Email A/B Testing Guide | EmailGuide.dev

The Problem With Most Email A/B Tests

Here's a scenario that plays out every day: a marketer sends subject line A to 500 people and subject line B to 500 people. A gets a 22% open rate, B gets a 24% open rate. The marketer declares B the winner and moves on. The problem? With those sample sizes and that difference, there's roughly a 40% chance the result is pure noise. The test told them nothing, but they think it did — and that's worse than not testing at all.

Meaningful A/B testing requires statistical discipline. You need a clear hypothesis, adequate sample sizes, proper test duration, and the ability to interpret results honestly — including the interpretation "this test was inconclusive."

Step 1: Form a Specific Hypothesis

Every test should start with a hypothesis that is specific and measurable. Vague hypotheses produce vague results.

Bad hypothesis: "Let's test two subject lines to see which one performs better."

Good hypothesis: "Adding the recipient's first name to the subject line will increase open rate by at least 3 percentage points compared to the non-personalized version."

A good hypothesis defines:

The variable being changed: What exactly is different between A and B?
The expected metric impact: Which metric will change, and by how much?
The direction: Will it increase or decrease? By how much (your minimum detectable effect)?

The minimum detectable effect (MDE) is the smallest difference you care about detecting. If a 0.5 percentage point improvement in click rate isn't meaningful to your business, don't design a test to detect it — you'll need an impractically large sample size.

Step 2: Calculate the Required Sample Size

Sample size is where most email A/B tests fall apart. Most people dramatically underestimate how many subscribers they need per variant.

The Key Variables

Sample size depends on four factors:

Baseline rate: Your current metric value (e.g., 3% CTR, 25% open rate).
Minimum detectable effect: The smallest improvement you want to detect (e.g., 1 percentage point).
Confidence level: Typically 95% (meaning a 5% chance of a false positive).
Statistical power: Typically 80% (meaning a 20% chance of missing a real effect).

Sample Size Examples

Here are realistic sample sizes needed per variant (not total — per variant) for common email metrics at 95% confidence and 80% power:

Metric	Baseline	MDE	Sample Per Variant
Open rate	25%	3pp	~2,500
Open rate	25%	1pp	~22,000
Click-through rate	3%	1pp	~4,800
Click-through rate	3%	0.5pp	~19,000
Conversion rate	1%	0.5pp	~7,000

The numbers are humbling. Detecting a 1 percentage point change in a 3% CTR requires nearly 5,000 subscribers per variant — meaning your total test population needs to be at least 10,000. If your list is smaller than this, you either need a larger MDE or you need to accept that your tests will frequently be inconclusive.

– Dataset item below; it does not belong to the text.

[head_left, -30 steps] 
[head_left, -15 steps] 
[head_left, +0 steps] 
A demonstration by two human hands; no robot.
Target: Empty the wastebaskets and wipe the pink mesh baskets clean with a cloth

Use an online sample size calculator (Evan Miller's is a good free option at evanmiller.org/ab-testing) to compute the exact requirement for your specific baseline and MDE.

Step 3: Determine Test Duration

Email opens and clicks don't all arrive at once. Most opens happen within the first 24 hours, but a significant tail extends for days — especially for B2B audiences who may not check email on weekends.

Rules of Thumb

B2C emails: Run the test for at least 7 days to capture a full weekly cycle. Weekend behavior is different from weekday behavior, and you need both in your data.
B2B emails: Run for at least 14 days. Business audiences check email primarily Monday-Friday, and you need at least two full business weeks for reliable data.
Never call a test early. Decide on your test duration before you start and commit to it. Checking results daily and stopping when you see a "winner" is called "peeking," and it dramatically inflates your false positive rate. A result that looks significant after 2 days may reverse by day 7.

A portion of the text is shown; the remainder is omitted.